Ziti Mobile Edge (iOS)

The linked document describes how an intercepting tunneler - including Ziti Mobile Edge - decides which service to connect based on the packet that was intercepted. FYI The tunneler-sdk project is used by Ziti Mobile Edge/Ziti Desktop Edge as well as ziti-edge-tunnel (which is used directly by Ziti Desktop Edge for Windows. So most of the tunnelers are using the same codebase as far as packet processing is concerned.

But you're right, the doc doesn't explain what happens once the service is determined. Let me try to explain that with a sequence diagram:


First, the intercepting tunneler (ZME in this case) establishes the hostname to IP mappings for any hostnames in the intercept.v1 address list when it receives the service configurations from the controller.

Wildcard domains (those with a leading '*') are handled a little differently because we don't know what the hostnames will be until we see a query that matches the wildcard domain. So hostname to IP mappings for hostnames in wildcard domains are assigned as the queries are processed by the internal DNS server.

At some point you want to hit "https://host.ziti" from your browser. The browser looks up the hostname (probably using getaddrinfo). If we've set the host's DNS resolver up correctly then the DNS query will be intercepted by ZME, which will give an answer like "100.64.0.3". The browser initiates a connection by sending TCP SYN, and if we've set up a route for that IP to the tun device that ZME is reading then ZME will get the packet and look for the best matching service as described above. Once the service is determined, ZME will "dial" the OpenZiti network for that service.
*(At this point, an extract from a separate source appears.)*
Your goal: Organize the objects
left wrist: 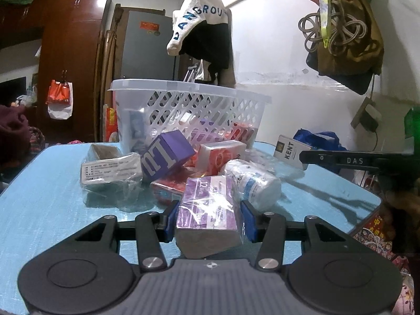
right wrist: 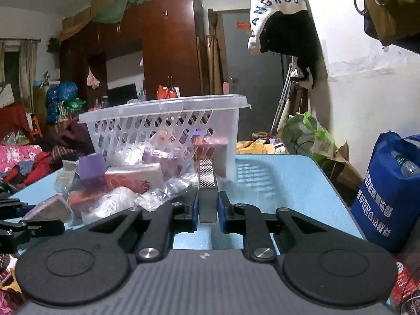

Previously on another host, a tunneler (ziti-edge-tunnel for the sake of this example) received the same service, but the identity running this tunneler has bind permission so ziti-edge-tunnel is operating as a "hosting" tunneler - meaning that it will accept connections from other OpenZiti identities for the "ziti-hostname" service. When an incoming connection arrives, ziti-edge-tunnel will connect to the address specified in the host.v1 configuration. The status of this connection is reported to the initiating client (ZME in this example).

The intercepting tunneler completes the TCP handshake with the browser only when the hosting tunneler has established a connection on its end. The browser then communicates with ZME as if it was connected with httpd.

Note that only the TCP payloads are sent over the OpenZiti network. The tunnelers on either end of the connection are having separate and distinct conversations with their peers. In other words the tunnelers do not forward the TCP or UDP headers over OpenZiti (as most VPN solutions do).